There have been previous studies that have shown that gay male brains were different, but the brains of lesbians had not been studied enough. These studies had previously observed the size of the hypothalamus, a gland in the center of the brain, and the fact that the nerves that connect the two hemispheres of the brain are more extended in the brains of gay men. Now, there is a more comprehensive study:
Scans see 'gay brain differences'
The brains of gay men and women look like those found in heterosexual people of the opposite sex, research suggests.
The Swedish study, published in the Proceedings of the National Academy of Sciences journal, compared the size of the brain's halves in 90 adults.
Gay men and heterosexual women had halves of a similar size, while the right side was bigger in lesbian women and heterosexual men.
A UK scientist said this was evidence sexual orientation was set in the womb.
Scientists have noticed for some time that homosexual people of both sexes have differences in certain cognitive abilities, suggesting there may be subtle differences in their brain structure.
This is the first time, however, that scientists have used brain scanners to try to look for the source of those differences.
A group of 90 healthy gay and heterosexual adults, men and women, were scanned by the Karolinska Institute scientists to measure the volume of both sides, or hemispheres, of their brain.
When these results were collected, it was found that lesbians and heterosexual men shared a particular "asymmetry" in their hemisphere size, while heterosexual women and gay men had no difference between the size of the different halves of their brain.
In other words, structurally, at least, the brains of gay men were more like heterosexual women, and gay women more like heterosexual men.

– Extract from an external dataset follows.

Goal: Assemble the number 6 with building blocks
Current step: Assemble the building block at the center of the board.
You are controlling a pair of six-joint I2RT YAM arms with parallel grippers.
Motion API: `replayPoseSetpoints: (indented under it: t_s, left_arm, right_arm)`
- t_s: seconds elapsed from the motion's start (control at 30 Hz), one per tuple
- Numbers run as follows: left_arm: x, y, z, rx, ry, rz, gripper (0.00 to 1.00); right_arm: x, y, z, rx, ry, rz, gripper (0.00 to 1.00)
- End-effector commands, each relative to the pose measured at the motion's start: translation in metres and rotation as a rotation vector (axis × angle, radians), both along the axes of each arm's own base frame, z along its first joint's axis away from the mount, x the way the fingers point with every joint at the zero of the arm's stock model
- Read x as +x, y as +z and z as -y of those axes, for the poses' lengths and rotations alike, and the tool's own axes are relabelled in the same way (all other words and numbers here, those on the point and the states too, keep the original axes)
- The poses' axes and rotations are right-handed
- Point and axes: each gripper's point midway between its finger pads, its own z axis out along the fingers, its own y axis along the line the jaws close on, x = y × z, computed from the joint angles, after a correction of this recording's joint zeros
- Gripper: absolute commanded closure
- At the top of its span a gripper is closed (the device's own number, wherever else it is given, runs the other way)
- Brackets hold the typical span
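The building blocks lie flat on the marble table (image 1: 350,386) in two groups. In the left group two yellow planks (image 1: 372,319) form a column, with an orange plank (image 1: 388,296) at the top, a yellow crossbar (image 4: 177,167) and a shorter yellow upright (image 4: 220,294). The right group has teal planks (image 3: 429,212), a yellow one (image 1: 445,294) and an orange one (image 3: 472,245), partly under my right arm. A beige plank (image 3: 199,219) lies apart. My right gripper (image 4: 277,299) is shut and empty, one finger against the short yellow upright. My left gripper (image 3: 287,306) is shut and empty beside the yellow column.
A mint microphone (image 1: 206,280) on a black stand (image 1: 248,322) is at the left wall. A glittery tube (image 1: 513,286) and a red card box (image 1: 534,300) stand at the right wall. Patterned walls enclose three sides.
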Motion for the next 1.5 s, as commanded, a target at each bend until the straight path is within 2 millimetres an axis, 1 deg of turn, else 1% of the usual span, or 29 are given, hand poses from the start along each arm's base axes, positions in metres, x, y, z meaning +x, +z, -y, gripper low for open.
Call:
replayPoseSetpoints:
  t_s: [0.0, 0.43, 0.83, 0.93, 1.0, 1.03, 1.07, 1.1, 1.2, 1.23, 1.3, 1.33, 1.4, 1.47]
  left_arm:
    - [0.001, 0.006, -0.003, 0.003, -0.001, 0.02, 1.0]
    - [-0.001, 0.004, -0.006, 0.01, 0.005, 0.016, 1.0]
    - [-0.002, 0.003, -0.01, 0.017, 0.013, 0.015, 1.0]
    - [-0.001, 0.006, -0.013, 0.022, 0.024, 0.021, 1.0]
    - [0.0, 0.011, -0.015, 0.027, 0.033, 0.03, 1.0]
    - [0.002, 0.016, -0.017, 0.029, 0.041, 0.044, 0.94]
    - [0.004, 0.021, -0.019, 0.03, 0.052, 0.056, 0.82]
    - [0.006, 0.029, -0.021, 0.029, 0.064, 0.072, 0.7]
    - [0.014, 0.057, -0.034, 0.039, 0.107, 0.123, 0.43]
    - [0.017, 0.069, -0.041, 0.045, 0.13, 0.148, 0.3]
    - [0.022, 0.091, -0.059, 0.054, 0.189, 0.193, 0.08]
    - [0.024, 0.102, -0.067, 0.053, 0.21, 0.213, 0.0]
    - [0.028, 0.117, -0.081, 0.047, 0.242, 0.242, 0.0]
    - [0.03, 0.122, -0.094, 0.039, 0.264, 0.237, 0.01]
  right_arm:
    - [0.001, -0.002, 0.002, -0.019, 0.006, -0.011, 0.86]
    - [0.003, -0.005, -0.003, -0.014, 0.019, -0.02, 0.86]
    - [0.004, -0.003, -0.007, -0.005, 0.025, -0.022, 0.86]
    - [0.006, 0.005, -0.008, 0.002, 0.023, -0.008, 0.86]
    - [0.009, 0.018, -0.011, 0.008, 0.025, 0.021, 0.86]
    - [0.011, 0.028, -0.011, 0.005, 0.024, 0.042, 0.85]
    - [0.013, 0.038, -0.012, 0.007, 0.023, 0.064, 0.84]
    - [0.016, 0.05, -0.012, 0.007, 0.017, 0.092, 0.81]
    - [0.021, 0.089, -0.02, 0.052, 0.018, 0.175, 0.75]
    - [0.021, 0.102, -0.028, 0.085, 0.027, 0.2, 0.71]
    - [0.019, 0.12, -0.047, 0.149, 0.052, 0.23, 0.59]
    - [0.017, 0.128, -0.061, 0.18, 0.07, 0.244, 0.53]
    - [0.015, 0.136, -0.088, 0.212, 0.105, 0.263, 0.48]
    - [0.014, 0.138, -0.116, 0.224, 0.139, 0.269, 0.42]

A further experiment found that in one particular area of the brain, the amygdala, there were other significant differences.
In heterosexual men and gay women, there were more nerve "connections" in the right side of the amygdala, compared with the left.

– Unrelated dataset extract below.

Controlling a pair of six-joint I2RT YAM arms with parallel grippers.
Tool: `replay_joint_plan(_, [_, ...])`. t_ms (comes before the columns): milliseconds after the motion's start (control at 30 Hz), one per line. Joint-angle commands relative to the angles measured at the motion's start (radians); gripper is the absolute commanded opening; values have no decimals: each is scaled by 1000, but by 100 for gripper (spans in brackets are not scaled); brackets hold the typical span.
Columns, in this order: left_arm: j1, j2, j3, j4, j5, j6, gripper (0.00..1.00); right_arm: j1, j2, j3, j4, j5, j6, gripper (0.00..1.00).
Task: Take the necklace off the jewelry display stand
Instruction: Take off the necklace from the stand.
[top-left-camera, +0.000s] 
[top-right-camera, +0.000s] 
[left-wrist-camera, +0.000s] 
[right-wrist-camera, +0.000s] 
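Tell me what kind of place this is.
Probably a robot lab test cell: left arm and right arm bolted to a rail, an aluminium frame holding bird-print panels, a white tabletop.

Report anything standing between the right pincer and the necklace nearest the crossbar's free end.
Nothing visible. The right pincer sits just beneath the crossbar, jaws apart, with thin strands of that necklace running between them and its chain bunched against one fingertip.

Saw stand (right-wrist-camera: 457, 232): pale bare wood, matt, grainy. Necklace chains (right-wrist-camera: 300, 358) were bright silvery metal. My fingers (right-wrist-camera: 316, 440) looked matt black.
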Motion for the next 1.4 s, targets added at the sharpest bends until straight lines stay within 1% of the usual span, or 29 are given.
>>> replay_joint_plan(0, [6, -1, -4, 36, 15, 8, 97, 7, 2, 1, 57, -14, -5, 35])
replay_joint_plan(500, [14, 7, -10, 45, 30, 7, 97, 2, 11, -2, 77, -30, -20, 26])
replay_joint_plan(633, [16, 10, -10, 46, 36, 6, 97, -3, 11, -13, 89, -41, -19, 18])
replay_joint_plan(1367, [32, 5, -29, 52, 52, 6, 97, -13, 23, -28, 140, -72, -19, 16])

The reverse, with more neural connections in the left amygdala, was the case in homosexual men and heterosexual women.
The Karolinska team said that these differences could not be mainly explained by "learned" effects, but needed another mechanism to set them, either before or after birth.
'Fight, flight or mate'
Dr Qazi Rahman, a lecturer in cognitive biology at Queen Mary, University of London, said that he believed that these brain differences were laid down early in foetal development.
"As far as I'm concerned there is no argument any more - if you are gay, you are born gay," he said.
The amygdala, he said, was important because of its role in "orientating", or directing, the rest of the brain in response to an emotional stimulus - be it during the "fight or flight" response, or the presence of a potential mate.
"In other words, the brain network which determines what sexual orientation actually 'orients' towards is similar between gay men and straight women, and between gay women and straight men.
"This makes sense given that gay men have a sexual preference which is like that of women in general, that is, preferring men, and vice versa for lesbian women."